From the data below, restate every line word for word.

# # # #

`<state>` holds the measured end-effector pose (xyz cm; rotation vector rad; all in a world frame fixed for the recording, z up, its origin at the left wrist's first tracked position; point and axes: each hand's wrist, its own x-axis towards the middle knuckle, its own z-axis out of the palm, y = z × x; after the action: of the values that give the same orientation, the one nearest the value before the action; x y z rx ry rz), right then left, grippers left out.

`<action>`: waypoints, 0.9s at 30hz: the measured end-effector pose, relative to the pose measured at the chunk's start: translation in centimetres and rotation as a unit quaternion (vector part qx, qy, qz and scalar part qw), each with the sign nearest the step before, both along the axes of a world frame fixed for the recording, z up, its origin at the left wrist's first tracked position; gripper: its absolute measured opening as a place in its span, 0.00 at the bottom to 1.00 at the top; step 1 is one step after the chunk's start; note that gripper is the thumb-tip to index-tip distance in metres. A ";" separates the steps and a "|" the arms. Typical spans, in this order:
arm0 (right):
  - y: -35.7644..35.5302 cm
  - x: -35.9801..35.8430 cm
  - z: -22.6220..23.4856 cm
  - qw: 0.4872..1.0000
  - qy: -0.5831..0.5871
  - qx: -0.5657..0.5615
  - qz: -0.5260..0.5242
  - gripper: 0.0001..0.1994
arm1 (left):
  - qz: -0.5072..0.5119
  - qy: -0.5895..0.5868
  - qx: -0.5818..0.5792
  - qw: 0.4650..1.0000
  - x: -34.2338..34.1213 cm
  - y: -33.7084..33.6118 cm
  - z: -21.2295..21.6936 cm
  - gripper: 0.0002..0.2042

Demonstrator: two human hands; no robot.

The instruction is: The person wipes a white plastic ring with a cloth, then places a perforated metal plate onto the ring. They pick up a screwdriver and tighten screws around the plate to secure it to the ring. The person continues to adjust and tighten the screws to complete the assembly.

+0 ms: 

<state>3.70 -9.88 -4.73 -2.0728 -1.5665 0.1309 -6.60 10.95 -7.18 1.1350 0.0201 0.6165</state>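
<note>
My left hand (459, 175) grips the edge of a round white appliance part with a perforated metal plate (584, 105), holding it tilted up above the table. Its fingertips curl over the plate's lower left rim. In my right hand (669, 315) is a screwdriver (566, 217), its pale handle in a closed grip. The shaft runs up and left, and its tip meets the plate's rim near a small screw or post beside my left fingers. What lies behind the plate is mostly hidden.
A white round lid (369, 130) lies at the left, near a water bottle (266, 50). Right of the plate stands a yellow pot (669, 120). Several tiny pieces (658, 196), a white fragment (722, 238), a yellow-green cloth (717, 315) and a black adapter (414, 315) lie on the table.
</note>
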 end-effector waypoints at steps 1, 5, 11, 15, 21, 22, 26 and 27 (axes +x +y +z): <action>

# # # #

# Exercise solution:
`<state>` holds the measured end-effector pose (xyz cm; rotation vector rad; all in a world frame fixed for the recording, z up, its origin at the left wrist's first tracked position; point and axes: each hand's wrist, its own x-axis towards the middle knuckle, its own z-axis out of the palm, y = z × x; after the action: of the values that give the same orientation, the one nearest the value before the action; x y z rx ry rz), right then left, grippers left out.

`<action>`: waypoints, 0.9s at 30hz: the measured end-effector pose, relative to the pose measured at the chunk's start: translation in centimetres and rotation as a unit quaternion (vector part qx, qy, qz and scalar part qw), each with the sign nearest the step before, both along the axes of a world frame fixed for the recording, z up, its origin at the left wrist's first tracked position; gripper: its absolute measured opening as a place in its span, 0.00 at the bottom to 1.00 at the top; step 1 is one step after the chunk's start; note that gripper is the thumb-tip to index-tip distance in metres. A ";" separates the steps and a "|" the arms. Typical spans, in this order:
arm0 (right):
  - y: -35.7644..35.5302 cm
  - x: -35.9801..35.8430 cm
  - z: -22.6220..23.4856 cm
  - qw: 0.4872..1.0000
  - qy: -0.5831..0.5871
  - qx: -0.5657..0.5615
  - qz: -0.5260..0.5242
  - gripper: 0.0001..0.1994
arm1 (left):
  - qz: -0.5072..0.5119
  - qy: -0.5895..0.5868
  - qx: -0.5818..0.5792
  - qw: 0.4650..1.0000
  - x: -34.2338..34.1213 cm
  - y: -33.7084..33.6118 cm
  - z: -21.2295..21.6936 cm
  - gripper: 0.0002..0.2042

Demonstrator: two human hands; no robot.

The instruction is: The person wipes a white plastic ring with a cloth, then places a perforated metal plate onto the ring. They pick up a screwdriver and tighten screws around the plate to secure it to the ring. The person continues to adjust and tighten the screws to complete the assembly.

+0 ms: 

<state>3.70 -9.88 -4.73 -2.0728 -1.5665 0.1309 -6.60 10.95 -7.18 1.1350 0.0201 0.6165</state>
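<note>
My left hand (459, 175) grips the edge of a round white appliance part with a perforated metal plate (584, 105), holding it tilted up above the table. Its fingertips curl over the plate's lower left rim. In my right hand (669, 315) is a screwdriver (566, 217), its pale handle in a closed grip. The shaft runs up and left, and its tip meets the plate's rim near a small screw or post beside my left fingers. What lies behind the plate is mostly hidden.
A white round lid (369, 130) lies at the left, near a water bottle (266, 50). Right of the plate stands a yellow pot (669, 120). Several tiny pieces (658, 196), a white fragment (722, 238), a yellow-green cloth (717, 315) and a black adapter (414, 315) lie on the table.
</note>
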 end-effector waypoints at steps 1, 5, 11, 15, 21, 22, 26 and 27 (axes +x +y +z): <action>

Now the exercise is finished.